When the material ends, stop; until then, set down every line exactly.

> **INPUT MATERIAL**:
---

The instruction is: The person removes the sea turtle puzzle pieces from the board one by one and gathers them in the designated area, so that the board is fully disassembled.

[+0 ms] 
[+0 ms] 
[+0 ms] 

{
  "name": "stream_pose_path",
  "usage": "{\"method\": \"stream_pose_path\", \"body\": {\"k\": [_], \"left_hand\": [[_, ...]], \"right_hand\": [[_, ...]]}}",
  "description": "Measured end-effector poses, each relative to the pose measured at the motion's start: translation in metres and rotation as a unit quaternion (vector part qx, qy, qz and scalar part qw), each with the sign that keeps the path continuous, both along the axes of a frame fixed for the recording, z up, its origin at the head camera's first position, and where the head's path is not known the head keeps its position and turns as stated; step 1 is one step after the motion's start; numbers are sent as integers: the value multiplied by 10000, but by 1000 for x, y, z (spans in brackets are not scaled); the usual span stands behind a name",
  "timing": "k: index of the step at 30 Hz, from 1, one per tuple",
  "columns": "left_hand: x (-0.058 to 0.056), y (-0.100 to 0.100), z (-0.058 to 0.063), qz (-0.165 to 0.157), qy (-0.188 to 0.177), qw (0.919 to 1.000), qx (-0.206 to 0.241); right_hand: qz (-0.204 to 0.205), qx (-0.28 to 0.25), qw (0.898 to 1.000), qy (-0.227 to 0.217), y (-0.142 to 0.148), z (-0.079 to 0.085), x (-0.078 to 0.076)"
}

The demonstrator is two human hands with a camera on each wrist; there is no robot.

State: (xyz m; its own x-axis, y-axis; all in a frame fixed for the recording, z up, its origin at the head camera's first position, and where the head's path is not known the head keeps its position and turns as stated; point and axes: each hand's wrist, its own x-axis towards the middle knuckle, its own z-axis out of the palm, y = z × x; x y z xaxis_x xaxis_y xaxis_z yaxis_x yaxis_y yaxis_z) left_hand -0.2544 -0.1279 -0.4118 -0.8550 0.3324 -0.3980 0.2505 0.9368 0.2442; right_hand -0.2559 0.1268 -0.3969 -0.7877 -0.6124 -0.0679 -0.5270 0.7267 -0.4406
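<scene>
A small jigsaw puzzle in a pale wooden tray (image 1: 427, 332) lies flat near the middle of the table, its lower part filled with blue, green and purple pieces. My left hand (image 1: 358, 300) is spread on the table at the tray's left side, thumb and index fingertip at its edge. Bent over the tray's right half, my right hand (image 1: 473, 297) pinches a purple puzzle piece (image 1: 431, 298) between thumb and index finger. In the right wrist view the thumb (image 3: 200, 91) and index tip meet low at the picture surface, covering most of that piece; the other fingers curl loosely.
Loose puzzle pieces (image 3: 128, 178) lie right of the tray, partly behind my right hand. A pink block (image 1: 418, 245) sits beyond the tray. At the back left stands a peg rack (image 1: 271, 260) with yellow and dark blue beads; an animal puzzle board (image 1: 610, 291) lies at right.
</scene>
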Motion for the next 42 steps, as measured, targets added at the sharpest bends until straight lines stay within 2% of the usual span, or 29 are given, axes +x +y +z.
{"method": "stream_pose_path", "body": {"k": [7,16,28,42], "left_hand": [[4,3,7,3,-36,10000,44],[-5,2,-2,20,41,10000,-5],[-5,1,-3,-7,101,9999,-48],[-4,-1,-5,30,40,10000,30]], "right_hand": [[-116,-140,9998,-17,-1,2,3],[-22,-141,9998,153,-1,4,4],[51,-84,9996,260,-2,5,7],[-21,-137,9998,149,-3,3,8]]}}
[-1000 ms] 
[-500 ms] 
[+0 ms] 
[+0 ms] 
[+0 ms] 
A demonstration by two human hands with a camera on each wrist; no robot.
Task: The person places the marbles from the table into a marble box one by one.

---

> **SOLUTION TO THE PROBLEM**:
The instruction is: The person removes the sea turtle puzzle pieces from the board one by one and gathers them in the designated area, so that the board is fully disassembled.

[+0 ms] 
[+0 ms] 
[+0 ms] 

{
  "name": "stream_pose_path",
  "usage": "{\"method\": \"stream_pose_path\", \"body\": {\"k\": [_], \"left_hand\": [[_, ...]], \"right_hand\": [[_, ...]]}}",
  "description": "Measured end-effector poses, each relative to the pose measured at the motion's start: translation in metres and rotation as a unit quaternion (vector part qx, qy, qz and scalar part qw), each with the sign that keeps the path continuous, both along the axes of a frame fixed for the recording, z up, its origin at the head camera's first position, and where the head's path is not known the head keeps its position and turns as stated; step 1 is one step after the motion's start; numbers are sent as integers: the value multiplied by 10000, but by 1000 for x, y, z (spans in brackets are not scaled); the usual span stands behind a name",
  "timing": "k: index of the step at 30 Hz, from 1, one per tuple",
  "columns": "left_hand: x (-0.058 to 0.056), y (-0.100 to 0.100), z (-0.058 to 0.063), qz (-0.165 to 0.157), qy (-0.188 to 0.177), qw (0.919 to 1.000), qx (-0.206 to 0.241); right_hand: qz (-0.204 to 0.205), qx (-0.28 to 0.25), qw (0.898 to 1.000), qy (-0.227 to 0.217), y (-0.142 to 0.148), z (-0.079 to 0.085), x (-0.078 to 0.076)"
}

The demonstrator is two human hands with a camera on each wrist; there is no robot.

State: (xyz m; its own x-axis, y-axis; all in a frame fixed for the recording, z up, its origin at the head camera's first position, and where the head's path is not known the head keeps its position and turns as stated; point and axes: each hand's wrist, its own x-axis towards the middle knuckle, its own z-axis out of the palm, y = z × x; x y z xaxis_x xaxis_y xaxis_z yaxis_x yaxis_y yaxis_z) left_hand -0.2544 -0.1279 -0.4118 -0.8550 0.3324 -0.3980 0.2505 0.9368 0.2442; right_hand -0.2559 0.1268 -0.3969 -0.7877 -0.6124 -0.0679 -0.5270 0.7267 -0.4406
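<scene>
A small jigsaw puzzle in a pale wooden tray (image 1: 427, 332) lies flat near the middle of the table, its lower part filled with blue, green and purple pieces. My left hand (image 1: 358, 300) is spread on the table at the tray's left side, thumb and index fingertip at its edge. Bent over the tray's right half, my right hand (image 1: 473, 297) pinches a purple puzzle piece (image 1: 431, 298) between thumb and index finger. In the right wrist view the thumb (image 3: 200, 91) and index tip meet low at the picture surface, covering most of that piece; the other fingers curl loosely.
Loose puzzle pieces (image 3: 128, 178) lie right of the tray, partly behind my right hand. A pink block (image 1: 418, 245) sits beyond the tray. At the back left stands a peg rack (image 1: 271, 260) with yellow and dark blue beads; an animal puzzle board (image 1: 610, 291) lies at right.
</scene>
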Motion for the next 42 steps, as measured, targets added at the sharpest bends until straight lines stay within 2% of the usual span, or 29 are given, axes +x +y +z.
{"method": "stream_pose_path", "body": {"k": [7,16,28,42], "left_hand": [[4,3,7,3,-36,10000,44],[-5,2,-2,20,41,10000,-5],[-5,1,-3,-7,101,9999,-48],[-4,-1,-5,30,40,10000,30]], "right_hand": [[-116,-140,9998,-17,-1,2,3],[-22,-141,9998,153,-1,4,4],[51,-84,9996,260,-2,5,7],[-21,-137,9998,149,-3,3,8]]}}
[-1000 ms] 
[-500 ms] 
[+0 ms] 
[+0 ms] 
[+0 ms] 
A demonstration by two human hands with a camera on each wrist; no robot.
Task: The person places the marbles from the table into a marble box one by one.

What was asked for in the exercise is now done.